(WHAT TO WORK ON):
Would you return every entry below exactly as written, without its images?

(EXERCISE DATA):
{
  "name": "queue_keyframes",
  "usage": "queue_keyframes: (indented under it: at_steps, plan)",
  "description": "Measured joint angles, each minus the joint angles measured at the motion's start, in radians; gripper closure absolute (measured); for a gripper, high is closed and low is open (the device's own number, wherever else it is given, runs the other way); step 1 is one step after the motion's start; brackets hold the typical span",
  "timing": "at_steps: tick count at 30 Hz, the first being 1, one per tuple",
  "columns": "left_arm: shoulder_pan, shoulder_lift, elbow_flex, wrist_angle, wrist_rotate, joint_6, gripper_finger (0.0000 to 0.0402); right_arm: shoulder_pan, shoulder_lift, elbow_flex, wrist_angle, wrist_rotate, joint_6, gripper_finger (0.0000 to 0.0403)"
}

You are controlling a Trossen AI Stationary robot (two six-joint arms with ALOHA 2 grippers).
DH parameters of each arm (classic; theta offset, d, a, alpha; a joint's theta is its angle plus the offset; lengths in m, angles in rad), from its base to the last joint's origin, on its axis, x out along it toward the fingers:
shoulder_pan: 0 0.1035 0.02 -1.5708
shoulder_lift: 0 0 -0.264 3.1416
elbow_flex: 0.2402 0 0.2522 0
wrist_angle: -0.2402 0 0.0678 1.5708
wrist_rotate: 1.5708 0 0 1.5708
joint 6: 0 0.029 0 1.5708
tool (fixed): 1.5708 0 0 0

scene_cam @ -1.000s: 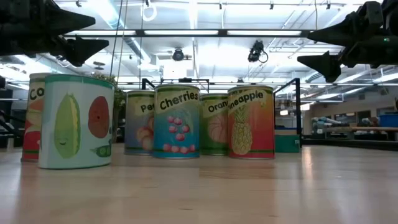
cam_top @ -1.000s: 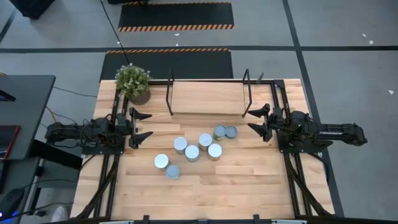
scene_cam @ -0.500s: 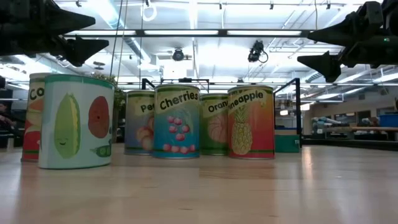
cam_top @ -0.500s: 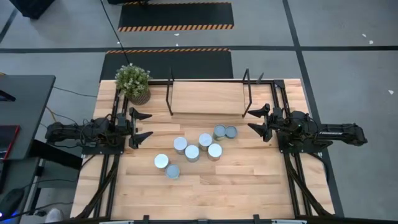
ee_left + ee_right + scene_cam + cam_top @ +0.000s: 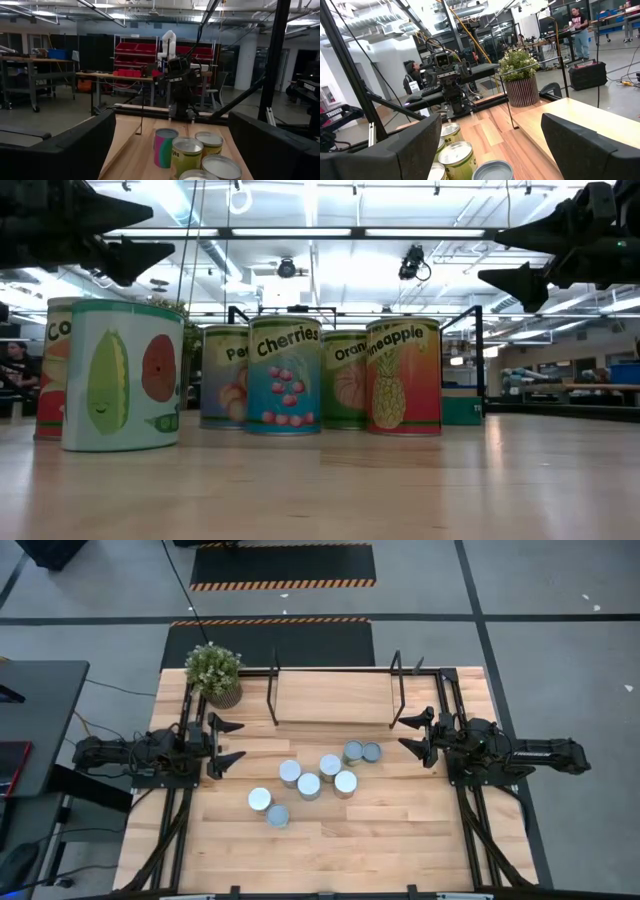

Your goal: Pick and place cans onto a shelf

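Silver-topped cans [image 5: 309, 784], eight, cluster before one empty shelf [image 5: 334, 697].

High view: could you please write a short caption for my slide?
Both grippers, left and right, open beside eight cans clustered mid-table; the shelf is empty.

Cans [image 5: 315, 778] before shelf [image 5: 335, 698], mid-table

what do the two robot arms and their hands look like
Both arms are dark, nearly black, jointed metal. The left hand and the right hand each end in two flat tapering fingers with pointed tips. In the wrist views the fingers show as broad, matte black slabs. Black cables trail along the table's side edges beneath each arm. No markings are readable.
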Motion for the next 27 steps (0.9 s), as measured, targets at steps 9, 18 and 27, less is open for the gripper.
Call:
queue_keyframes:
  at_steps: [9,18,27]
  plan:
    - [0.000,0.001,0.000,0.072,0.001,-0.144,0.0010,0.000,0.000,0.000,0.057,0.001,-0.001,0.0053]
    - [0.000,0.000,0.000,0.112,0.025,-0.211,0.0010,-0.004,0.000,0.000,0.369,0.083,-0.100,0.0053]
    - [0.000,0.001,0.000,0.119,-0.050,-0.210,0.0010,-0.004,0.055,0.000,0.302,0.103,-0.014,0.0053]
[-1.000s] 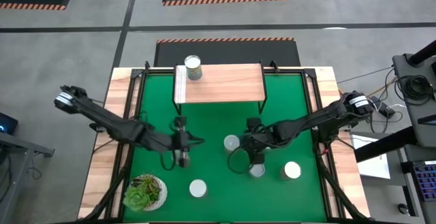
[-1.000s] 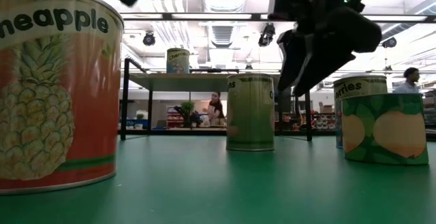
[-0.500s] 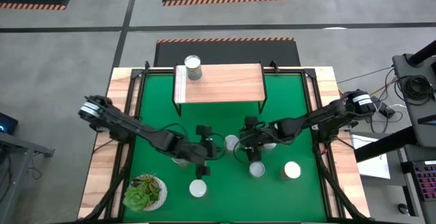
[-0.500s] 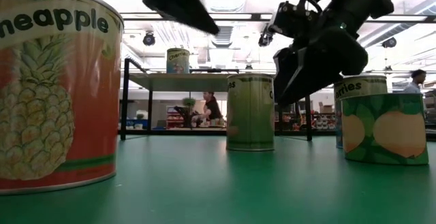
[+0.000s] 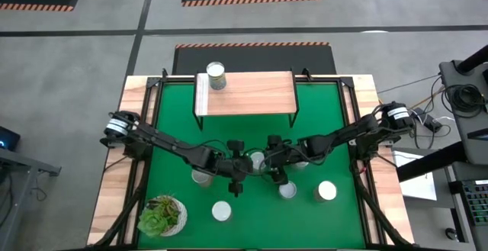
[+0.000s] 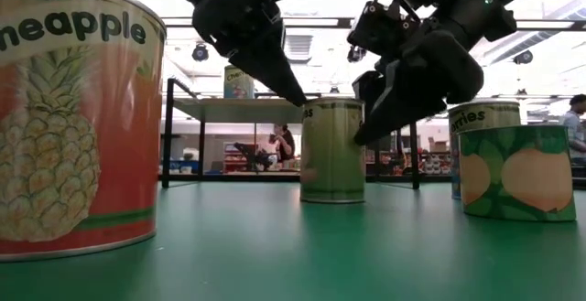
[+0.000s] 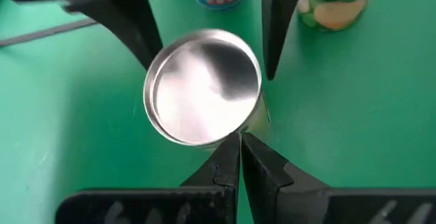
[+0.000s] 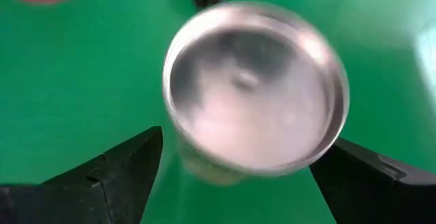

(SOLVED PROBLEM):
{
  "name": "queue_keyframes",
  "usage": "queue_keyframes: (indented under it: at_steps, plan)",
  "description": "Measured joint angles, each minus the joint angles measured at the motion's start, in radians; gripper closure absolute (measured); for a gripper, high is closed and low is open (the device's own number, wherever else it is given, runs the other way); step 1 is one step after the motion's start; brackets hold the typical span",
  "timing": "at_steps: tick count at 30 Hz, the first being 1, one per tuple",
  "columns": "left_arm: shoulder_pan, shoulder_lift, elbow_flex, wrist_angle, wrist_rotate, joint_6, gripper_finger (0.0000 to 0.0402); right_arm: shoulder_pan, shoulder_lift, elbow_flex, wrist_angle, wrist_rotate, joint_6, gripper_finger (0.0000 to 0.0403)"
}

You are controlling a Trossen AI Stationary robot (two six-joint arms with ALOHA 2 grippers).
DH parameters of each arm (classic; theta offset, d, a, alpha; a joint's theta is its angle plus the offset; lengths in m, angles in rad), from its base to the last joint's origin, on its axis, x out along it toward the fingers:
shoulder_pan: 0 0.1035 0.02 -1.5708
shoulder_lift: 0 0 -0.264 3.1416
elbow_flex: 0.2402 0 0.2522 0
wrist_angle: -0.2402 0 0.0678 1.5708
wrist_rotate: 1.5708 0 0 1.5708
joint 6: 0 0.029 0 1.5708
tool (fixed): 1.5708 0 0 0

scene_cam @ -1.000s: 
cam_top @ -1.000s: 
scene_cam @ -0.500s: 
cam_top @ -0.500s: 
ee_left + ee_right + scene_cam + cam_top @ +0.000s: 

Your goal: Pick and place cans onto a shelf

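Silver-topped cans [image 5: 309, 784], eight, cluster before one empty shelf [image 5: 334, 697].

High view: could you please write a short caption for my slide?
Both grippers, left and right, open beside eight cans clustered mid-table; the shelf is empty.

Cans [image 5: 315, 778] before shelf [image 5: 335, 698], mid-table

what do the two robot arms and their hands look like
Both arms are dark, nearly black, jointed metal. The left hand and the right hand each end in two flat tapering fingers with pointed tips. In the wrist views the fingers show as broad, matte black slabs. Black cables trail along the table's side edges beneath each arm. No markings are readable.
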Motion for the next 27 steps (0.9 s), as measured, targets at steps 9, 18 and 27, less is open for the gripper.
Call:
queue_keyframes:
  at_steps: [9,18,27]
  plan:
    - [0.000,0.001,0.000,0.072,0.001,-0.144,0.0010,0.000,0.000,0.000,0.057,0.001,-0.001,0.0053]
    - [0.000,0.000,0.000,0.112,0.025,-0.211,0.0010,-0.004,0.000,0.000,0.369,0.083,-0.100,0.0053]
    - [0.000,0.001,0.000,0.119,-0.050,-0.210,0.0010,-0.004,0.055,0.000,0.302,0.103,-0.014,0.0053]
[-1.000s] 
[-1.000s] 
[-0.500s] 
[-0.500s] 
[+0.000s] 
[+0.000s] 
[+0.000s] 
[+0.000s] 

With this, the exercise has been completed.